Essays · Movies

Hell or High Water’s Tribute to the Working Poor

A summer movie for the people.
Hell Or High Water Porch texas
Lionsgate
By  · Published on August 26th, 2016

Hell or High Water is one of the few summertime success stories in a film season that’s been rather light in that department. It’s almost ironic that a film surrounding the poison of poverty is turning a buck, but that could be because it’s tapping into something so visceral that too few movies are interested in looking at. Hollywood’s chastised the banks, the housing industry, and corporate America, but what happens when there’s no big bad to point the finger at?

Hell or High Water elevates “the banks” to Snidely Whiplash levels, but it’s a eulogy to the death of the small town, and how, in spite of America’s corporate bail-outs, people are still struggling to live from day-to-day.

Brothers Toby and Tanner Howard’s (Chris Pine and Ben Foster) scheme of robbing banks to pay off their mother’s reverse mortgage has its roots in movies like Killing Them Softly and The Big Short, pointing a finger at the wealthy big-wigs who keep the little man down.

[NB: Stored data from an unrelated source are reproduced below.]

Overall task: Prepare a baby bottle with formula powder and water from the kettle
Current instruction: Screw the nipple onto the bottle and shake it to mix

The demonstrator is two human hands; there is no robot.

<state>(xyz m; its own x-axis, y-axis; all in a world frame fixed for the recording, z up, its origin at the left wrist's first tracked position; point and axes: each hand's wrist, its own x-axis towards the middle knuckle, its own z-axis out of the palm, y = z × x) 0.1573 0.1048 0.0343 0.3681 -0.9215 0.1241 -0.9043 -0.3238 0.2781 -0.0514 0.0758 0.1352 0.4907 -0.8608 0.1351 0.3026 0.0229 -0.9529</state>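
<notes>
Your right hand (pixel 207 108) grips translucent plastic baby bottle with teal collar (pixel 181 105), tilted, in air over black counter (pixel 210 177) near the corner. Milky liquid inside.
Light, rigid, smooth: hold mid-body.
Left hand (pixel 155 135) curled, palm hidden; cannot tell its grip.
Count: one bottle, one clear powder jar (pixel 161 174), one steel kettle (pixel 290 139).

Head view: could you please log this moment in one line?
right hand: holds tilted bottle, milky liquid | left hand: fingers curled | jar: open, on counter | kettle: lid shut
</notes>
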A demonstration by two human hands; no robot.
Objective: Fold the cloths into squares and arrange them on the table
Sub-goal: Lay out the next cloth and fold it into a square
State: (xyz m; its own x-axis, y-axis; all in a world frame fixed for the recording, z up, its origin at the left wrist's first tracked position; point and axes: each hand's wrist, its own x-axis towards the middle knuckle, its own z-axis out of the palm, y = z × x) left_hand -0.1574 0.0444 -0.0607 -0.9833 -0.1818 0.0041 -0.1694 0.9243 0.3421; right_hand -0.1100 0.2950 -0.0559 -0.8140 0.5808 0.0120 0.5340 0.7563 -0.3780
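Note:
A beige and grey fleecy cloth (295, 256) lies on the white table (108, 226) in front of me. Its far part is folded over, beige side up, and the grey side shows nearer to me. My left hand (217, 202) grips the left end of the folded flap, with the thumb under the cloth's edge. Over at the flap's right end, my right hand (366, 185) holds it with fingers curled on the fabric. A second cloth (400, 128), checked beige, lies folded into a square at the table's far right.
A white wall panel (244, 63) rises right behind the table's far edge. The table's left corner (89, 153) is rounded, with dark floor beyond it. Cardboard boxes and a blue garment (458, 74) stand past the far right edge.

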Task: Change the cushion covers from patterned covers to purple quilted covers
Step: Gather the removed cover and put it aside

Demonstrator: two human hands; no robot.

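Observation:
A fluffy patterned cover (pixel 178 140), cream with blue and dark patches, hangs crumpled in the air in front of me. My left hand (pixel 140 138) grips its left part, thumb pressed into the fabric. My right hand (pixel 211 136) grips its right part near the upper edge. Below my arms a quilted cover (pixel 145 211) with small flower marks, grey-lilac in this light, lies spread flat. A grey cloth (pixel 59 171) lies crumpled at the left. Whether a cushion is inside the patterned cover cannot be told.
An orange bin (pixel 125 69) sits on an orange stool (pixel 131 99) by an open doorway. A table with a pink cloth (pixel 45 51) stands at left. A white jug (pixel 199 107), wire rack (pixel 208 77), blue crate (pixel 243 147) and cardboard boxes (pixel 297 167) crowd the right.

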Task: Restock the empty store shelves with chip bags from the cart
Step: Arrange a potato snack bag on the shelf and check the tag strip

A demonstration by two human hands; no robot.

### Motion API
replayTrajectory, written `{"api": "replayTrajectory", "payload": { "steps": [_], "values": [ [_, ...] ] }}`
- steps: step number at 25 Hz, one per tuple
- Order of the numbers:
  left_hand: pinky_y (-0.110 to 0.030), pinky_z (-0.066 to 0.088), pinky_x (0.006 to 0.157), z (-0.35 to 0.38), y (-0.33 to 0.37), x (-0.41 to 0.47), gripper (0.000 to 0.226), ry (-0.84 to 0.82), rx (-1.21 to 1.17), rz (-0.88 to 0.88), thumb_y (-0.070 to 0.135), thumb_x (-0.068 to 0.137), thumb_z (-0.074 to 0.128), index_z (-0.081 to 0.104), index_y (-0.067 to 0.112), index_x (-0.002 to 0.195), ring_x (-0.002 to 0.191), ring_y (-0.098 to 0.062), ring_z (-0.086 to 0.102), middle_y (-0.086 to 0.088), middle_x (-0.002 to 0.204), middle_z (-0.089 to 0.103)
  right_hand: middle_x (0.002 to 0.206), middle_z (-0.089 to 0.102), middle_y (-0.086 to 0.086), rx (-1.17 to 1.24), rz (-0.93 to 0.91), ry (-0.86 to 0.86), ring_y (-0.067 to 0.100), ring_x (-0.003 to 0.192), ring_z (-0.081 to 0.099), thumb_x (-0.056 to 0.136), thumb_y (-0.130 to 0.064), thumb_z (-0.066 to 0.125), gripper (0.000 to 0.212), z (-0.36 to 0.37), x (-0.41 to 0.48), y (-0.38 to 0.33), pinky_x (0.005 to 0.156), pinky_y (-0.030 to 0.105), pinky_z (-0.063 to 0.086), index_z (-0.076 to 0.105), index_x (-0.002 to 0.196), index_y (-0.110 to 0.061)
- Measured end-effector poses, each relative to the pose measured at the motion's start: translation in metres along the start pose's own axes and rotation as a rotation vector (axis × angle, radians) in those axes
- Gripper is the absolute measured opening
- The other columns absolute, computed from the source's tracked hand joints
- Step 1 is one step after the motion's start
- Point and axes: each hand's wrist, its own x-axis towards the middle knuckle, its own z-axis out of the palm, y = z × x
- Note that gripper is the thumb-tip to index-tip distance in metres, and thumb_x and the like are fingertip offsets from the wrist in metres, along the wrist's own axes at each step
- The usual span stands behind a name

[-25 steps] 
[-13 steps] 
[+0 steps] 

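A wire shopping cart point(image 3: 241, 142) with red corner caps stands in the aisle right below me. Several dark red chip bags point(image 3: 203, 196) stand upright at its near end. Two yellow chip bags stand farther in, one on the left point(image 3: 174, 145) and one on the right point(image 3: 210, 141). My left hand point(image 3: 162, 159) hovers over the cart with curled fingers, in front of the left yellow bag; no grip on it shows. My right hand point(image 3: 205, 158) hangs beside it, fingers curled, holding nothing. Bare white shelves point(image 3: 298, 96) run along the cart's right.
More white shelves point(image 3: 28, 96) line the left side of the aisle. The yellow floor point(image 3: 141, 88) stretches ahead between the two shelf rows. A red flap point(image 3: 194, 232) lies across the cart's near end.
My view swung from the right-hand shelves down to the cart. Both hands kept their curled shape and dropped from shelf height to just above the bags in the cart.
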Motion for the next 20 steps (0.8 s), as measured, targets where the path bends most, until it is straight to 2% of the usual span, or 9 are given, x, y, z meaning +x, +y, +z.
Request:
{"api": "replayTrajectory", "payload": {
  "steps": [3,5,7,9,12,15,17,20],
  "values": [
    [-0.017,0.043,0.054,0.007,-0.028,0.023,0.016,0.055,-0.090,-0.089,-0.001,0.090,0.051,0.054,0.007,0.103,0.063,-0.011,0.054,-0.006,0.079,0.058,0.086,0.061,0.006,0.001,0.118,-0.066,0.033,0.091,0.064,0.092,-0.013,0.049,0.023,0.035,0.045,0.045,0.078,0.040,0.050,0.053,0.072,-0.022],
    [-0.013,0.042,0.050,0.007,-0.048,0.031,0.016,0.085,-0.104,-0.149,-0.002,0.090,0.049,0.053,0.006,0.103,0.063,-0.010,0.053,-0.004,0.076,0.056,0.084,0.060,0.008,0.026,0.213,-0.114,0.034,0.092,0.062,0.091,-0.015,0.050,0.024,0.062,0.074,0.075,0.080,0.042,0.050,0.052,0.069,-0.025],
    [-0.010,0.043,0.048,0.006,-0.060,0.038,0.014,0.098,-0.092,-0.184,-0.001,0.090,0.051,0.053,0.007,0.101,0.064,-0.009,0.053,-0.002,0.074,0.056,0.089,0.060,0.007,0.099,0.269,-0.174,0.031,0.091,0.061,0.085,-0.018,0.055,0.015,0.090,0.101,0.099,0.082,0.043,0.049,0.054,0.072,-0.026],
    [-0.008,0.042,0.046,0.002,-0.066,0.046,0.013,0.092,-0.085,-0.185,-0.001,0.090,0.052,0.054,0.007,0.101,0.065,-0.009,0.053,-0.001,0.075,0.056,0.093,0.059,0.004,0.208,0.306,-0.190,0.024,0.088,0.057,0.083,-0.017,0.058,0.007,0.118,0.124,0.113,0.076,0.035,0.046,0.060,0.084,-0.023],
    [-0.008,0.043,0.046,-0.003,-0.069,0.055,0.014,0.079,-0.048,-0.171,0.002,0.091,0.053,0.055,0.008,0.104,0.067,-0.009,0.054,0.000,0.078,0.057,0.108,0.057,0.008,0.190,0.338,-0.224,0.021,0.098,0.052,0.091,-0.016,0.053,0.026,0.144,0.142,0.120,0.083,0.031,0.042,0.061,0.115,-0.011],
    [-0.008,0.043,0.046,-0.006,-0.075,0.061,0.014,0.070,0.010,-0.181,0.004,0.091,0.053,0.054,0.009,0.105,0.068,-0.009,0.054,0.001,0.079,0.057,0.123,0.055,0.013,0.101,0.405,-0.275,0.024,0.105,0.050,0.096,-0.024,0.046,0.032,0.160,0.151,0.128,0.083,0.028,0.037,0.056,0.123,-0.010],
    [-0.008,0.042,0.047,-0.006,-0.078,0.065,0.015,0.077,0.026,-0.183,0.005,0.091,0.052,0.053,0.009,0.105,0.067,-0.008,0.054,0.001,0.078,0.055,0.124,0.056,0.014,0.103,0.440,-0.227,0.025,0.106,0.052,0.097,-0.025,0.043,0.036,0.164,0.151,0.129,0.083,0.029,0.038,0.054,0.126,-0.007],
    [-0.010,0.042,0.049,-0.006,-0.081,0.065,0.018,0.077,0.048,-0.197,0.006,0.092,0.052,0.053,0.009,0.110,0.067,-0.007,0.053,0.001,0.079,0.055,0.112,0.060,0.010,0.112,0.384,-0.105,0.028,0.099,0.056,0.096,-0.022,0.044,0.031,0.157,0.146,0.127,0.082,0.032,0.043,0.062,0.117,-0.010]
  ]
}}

Films regarding poverty go even further back, though. Founded by a group of immigrants, it’s not surprising Hollywood has made its bank on stories of the downtrodden, like the 1940 John Ford adaptation of The Grapes of Wrath, which director David Mackenzie emulates in the washed-out West Texas landscape.

While other writers take note of Hell or High Water’s tribute to the West, its sharpest critique is at the demise of the small town. Tanner and Toby rob various banks away from major cities; in the towns, they go to the bank itself is usually the most heavily traveled place. Following behind that is the casino, where people lose what little money they have as quickly as they earn it.

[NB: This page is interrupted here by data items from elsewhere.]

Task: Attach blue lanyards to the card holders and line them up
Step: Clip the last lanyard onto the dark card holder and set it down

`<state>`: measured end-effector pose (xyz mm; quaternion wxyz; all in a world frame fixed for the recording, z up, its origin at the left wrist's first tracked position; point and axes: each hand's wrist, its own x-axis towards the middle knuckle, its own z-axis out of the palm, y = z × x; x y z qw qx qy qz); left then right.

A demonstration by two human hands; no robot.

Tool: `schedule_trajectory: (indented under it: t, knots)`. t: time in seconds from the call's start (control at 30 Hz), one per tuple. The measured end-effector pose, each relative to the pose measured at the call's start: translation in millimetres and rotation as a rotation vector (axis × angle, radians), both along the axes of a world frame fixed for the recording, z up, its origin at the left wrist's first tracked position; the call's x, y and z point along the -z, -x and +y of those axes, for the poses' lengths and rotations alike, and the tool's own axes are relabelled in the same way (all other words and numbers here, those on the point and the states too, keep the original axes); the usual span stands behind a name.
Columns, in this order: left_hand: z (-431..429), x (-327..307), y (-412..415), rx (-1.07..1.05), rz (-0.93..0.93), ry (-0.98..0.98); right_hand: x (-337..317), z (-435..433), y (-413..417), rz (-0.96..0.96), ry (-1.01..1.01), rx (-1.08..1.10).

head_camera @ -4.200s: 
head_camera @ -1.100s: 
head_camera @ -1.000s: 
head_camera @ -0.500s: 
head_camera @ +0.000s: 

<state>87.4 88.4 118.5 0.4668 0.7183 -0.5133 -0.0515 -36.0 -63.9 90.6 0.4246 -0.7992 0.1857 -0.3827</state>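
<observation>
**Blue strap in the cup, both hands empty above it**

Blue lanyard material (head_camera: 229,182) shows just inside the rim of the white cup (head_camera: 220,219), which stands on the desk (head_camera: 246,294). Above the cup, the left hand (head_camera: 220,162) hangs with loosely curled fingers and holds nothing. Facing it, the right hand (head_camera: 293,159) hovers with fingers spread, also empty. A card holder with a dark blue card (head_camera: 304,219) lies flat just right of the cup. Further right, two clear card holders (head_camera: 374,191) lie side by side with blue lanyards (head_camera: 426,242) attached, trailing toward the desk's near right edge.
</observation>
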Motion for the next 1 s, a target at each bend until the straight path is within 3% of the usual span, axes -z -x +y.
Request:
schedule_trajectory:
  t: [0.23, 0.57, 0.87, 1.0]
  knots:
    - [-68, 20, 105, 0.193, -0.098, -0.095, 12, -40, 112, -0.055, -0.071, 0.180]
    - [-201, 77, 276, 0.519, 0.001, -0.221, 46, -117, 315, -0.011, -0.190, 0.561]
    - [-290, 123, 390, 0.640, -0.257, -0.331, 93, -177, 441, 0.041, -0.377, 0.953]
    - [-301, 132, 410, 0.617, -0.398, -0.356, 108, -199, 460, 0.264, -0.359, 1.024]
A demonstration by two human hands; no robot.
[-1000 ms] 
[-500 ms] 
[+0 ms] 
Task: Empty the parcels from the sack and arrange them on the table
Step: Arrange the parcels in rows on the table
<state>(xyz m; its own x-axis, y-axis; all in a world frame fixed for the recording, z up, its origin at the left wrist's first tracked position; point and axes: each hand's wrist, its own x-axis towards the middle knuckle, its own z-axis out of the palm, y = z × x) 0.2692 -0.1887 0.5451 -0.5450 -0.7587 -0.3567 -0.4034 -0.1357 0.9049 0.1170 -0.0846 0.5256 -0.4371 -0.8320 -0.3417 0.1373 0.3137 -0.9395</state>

Stopping in at small local diners and hotels, many scenes illustrate how isolated everyone is. When Texas Rangers Marcus and Alberto (Jeff Bridges and Gil Birmingham) stake out the bank across from them, hardly anyone walks by. These characters literally inhabit ghost towns where, due to lack of economic vitality, civilization has up and left. This cycle of spending money to make money is succinctly summed up by Marcus himself, who complains that small-town stores jack up their prices in order to survive, yet no one is able to buy their wares, forcing them out of business. This explains why big box stores like Walmart make their bones off small town, putting out local businesses that can’t compete.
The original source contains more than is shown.